Task description: Search the records for "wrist". Report every line where it occurs.
⟨
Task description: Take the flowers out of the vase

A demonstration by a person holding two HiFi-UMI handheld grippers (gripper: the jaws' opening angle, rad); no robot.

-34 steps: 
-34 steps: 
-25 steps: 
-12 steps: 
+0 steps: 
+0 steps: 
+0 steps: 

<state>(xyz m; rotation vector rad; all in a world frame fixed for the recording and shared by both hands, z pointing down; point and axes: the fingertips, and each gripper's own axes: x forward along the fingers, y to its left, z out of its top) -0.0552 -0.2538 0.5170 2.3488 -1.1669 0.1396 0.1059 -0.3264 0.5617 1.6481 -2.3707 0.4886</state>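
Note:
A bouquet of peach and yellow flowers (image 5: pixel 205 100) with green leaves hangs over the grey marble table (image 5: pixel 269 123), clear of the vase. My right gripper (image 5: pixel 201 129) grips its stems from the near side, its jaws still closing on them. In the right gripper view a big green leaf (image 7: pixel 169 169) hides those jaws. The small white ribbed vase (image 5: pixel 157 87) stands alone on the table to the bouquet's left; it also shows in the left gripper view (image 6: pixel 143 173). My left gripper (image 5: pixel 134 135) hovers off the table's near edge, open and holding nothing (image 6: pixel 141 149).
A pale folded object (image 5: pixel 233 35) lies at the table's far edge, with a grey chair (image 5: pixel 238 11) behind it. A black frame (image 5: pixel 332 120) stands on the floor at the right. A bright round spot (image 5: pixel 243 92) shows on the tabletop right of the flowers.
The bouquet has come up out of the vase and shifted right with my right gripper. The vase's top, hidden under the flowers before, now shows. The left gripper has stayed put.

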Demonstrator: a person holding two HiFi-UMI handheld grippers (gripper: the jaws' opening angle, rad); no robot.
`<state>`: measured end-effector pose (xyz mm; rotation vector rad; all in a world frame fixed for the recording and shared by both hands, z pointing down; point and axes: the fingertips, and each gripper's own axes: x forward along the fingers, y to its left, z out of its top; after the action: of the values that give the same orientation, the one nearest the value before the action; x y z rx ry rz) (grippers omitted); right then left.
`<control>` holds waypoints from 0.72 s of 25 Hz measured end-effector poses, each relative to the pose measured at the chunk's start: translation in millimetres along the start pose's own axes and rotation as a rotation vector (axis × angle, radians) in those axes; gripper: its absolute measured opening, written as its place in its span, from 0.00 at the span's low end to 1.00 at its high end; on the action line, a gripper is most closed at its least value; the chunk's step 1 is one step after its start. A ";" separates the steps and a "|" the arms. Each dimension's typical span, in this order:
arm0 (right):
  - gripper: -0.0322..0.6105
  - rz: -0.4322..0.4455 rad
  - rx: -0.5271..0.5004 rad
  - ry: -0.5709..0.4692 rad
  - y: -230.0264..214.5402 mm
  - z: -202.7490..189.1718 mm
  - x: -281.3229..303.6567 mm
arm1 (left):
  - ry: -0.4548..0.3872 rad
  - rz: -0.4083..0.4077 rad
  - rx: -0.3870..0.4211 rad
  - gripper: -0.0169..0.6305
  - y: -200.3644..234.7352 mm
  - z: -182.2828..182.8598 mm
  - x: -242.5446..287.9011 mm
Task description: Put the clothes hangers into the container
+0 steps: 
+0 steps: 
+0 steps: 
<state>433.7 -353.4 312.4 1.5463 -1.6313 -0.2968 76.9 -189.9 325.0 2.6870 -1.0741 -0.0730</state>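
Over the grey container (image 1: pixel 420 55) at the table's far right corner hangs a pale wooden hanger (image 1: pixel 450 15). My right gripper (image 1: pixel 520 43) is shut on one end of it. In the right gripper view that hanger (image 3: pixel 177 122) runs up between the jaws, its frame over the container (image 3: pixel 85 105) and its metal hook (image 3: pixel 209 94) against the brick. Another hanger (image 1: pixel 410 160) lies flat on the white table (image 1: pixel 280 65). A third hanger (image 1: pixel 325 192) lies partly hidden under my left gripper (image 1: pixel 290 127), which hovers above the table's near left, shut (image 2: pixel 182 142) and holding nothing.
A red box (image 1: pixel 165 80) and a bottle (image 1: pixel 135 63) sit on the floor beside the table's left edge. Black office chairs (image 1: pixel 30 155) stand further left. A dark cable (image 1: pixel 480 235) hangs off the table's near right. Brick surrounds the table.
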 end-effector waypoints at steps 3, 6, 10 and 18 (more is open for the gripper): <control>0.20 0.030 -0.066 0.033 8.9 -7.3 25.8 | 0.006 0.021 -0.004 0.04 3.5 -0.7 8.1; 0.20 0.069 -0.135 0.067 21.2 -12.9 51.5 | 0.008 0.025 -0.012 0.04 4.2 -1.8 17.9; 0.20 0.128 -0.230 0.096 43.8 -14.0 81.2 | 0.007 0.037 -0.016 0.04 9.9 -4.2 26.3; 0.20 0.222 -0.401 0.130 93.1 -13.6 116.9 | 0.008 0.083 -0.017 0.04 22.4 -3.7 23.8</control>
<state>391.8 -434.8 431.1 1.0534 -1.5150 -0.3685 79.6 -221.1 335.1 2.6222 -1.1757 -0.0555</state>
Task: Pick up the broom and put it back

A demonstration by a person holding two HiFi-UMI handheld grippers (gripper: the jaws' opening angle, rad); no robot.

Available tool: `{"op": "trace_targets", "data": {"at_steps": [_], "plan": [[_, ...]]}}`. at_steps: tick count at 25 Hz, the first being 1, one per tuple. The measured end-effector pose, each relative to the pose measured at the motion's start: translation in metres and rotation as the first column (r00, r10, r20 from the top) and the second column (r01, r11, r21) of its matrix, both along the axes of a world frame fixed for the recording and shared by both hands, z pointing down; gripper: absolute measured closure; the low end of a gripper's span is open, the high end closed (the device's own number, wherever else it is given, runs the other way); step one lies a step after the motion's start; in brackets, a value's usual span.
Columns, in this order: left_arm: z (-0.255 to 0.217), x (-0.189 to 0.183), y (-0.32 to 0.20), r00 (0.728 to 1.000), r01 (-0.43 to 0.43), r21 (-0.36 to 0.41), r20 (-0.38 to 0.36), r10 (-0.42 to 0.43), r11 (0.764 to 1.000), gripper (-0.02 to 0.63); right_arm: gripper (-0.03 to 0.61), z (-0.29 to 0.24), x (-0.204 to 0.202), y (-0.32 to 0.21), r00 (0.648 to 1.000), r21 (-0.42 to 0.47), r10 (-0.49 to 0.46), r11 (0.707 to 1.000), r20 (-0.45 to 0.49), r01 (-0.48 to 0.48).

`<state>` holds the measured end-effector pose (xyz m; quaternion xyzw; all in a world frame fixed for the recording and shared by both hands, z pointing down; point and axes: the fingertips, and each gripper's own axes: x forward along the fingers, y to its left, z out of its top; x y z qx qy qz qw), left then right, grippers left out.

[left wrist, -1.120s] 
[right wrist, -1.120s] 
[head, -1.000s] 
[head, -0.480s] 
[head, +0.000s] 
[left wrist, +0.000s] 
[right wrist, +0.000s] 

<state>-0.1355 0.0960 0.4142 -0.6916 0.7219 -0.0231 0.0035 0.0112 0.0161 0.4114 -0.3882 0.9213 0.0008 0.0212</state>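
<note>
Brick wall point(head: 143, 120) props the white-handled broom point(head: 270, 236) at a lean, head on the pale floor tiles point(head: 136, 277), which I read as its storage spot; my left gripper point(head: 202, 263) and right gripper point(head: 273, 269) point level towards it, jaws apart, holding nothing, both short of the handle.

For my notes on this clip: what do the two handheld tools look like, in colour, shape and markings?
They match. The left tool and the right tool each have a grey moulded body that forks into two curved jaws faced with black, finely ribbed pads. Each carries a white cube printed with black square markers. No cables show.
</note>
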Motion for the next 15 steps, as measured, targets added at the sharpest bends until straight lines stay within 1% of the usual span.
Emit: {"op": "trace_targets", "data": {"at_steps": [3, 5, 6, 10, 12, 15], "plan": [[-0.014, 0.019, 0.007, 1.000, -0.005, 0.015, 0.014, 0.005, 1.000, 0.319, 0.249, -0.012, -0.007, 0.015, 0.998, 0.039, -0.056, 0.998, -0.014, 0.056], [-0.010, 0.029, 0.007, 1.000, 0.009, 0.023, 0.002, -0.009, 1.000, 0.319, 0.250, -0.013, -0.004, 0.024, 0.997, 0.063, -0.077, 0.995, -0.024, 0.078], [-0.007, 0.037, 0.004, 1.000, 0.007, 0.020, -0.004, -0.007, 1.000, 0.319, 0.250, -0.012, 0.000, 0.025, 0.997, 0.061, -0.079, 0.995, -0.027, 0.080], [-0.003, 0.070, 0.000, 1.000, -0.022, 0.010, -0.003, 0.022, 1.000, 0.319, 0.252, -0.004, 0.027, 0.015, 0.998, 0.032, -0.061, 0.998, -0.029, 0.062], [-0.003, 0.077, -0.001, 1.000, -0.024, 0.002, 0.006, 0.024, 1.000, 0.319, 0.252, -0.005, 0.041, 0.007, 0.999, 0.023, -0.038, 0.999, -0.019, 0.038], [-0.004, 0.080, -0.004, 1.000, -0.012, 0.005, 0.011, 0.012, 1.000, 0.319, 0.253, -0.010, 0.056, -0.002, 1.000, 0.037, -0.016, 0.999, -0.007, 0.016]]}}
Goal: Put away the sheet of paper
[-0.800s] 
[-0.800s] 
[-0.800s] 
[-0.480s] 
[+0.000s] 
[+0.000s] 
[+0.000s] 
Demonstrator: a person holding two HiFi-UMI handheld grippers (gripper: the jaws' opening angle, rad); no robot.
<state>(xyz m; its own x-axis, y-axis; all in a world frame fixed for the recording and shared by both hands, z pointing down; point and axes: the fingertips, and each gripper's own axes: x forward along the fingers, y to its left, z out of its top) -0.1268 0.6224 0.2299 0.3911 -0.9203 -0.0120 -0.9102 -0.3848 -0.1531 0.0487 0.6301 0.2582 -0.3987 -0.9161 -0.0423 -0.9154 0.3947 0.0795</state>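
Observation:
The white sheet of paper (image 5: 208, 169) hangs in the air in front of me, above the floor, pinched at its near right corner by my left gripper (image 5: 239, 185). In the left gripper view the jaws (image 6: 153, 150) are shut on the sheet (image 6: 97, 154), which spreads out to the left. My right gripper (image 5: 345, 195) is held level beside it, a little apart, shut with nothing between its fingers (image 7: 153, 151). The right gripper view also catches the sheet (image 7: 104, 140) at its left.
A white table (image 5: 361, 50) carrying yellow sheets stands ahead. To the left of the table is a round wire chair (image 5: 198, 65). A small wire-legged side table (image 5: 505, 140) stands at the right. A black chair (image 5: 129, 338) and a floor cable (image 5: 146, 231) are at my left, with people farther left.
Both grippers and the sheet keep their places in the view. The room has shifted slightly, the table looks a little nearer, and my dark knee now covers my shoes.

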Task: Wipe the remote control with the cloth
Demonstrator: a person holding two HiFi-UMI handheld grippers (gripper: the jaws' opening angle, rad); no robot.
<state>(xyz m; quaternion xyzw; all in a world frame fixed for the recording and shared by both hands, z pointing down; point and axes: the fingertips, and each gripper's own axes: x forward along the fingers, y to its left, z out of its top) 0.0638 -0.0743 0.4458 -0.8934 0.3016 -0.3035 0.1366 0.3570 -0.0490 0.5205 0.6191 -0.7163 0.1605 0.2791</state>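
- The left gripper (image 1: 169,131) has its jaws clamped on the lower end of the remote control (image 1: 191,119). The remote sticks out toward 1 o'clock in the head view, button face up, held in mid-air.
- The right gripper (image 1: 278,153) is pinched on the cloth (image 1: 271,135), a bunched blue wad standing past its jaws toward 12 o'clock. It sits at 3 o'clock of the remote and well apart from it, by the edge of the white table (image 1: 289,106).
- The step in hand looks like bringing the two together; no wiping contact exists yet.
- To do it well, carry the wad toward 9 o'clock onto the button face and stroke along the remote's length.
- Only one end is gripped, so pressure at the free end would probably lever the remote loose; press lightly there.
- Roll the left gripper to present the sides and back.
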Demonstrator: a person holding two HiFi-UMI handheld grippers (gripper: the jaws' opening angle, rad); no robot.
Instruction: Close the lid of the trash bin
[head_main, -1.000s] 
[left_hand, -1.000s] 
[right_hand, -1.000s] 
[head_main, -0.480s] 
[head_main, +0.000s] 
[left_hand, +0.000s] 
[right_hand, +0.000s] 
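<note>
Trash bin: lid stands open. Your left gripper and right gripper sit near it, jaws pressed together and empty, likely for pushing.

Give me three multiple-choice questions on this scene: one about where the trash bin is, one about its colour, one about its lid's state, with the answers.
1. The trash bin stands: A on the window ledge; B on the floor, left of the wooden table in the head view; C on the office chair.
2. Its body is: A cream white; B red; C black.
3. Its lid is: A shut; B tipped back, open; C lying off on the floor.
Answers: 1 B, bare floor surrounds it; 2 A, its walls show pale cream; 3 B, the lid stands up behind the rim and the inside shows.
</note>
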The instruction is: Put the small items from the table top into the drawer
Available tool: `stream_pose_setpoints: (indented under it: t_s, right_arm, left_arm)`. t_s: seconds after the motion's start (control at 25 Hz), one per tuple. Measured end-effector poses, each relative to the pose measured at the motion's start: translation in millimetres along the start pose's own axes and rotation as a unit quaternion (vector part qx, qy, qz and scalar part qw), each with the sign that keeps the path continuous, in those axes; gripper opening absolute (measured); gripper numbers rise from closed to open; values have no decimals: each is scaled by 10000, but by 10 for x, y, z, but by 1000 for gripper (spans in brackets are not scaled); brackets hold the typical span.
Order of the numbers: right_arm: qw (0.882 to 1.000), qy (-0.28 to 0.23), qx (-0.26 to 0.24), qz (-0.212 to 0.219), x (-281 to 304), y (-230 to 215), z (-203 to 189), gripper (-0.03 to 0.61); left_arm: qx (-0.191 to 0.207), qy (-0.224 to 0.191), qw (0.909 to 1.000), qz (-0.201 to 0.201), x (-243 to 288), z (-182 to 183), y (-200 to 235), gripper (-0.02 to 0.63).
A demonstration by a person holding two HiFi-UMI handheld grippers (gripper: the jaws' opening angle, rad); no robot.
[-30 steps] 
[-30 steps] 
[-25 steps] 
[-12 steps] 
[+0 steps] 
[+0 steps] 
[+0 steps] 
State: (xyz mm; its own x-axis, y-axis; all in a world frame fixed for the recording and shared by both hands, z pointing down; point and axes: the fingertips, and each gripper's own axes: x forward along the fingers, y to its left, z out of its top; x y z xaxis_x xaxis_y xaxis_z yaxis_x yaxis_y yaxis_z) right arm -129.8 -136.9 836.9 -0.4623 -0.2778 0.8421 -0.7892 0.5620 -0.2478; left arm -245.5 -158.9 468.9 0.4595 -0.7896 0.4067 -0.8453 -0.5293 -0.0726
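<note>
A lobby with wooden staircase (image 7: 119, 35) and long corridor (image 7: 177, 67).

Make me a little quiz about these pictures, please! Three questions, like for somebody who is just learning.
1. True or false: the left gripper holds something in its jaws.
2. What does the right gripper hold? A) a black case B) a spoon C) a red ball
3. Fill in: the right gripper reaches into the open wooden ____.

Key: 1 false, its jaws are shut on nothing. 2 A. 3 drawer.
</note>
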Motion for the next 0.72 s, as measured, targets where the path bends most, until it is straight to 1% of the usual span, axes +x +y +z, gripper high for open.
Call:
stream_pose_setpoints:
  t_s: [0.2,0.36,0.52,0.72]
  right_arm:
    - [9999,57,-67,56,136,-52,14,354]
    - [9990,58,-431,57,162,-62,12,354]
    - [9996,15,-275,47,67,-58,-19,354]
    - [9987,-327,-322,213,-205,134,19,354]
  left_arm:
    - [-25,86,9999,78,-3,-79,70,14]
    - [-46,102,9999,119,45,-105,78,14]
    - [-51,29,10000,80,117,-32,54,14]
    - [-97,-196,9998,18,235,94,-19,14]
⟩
The completed task:
[left wrist, -1.120s] 
[right wrist, -1.120s] 
[left wrist, +0.000s] 
[right wrist, +0.000s] 

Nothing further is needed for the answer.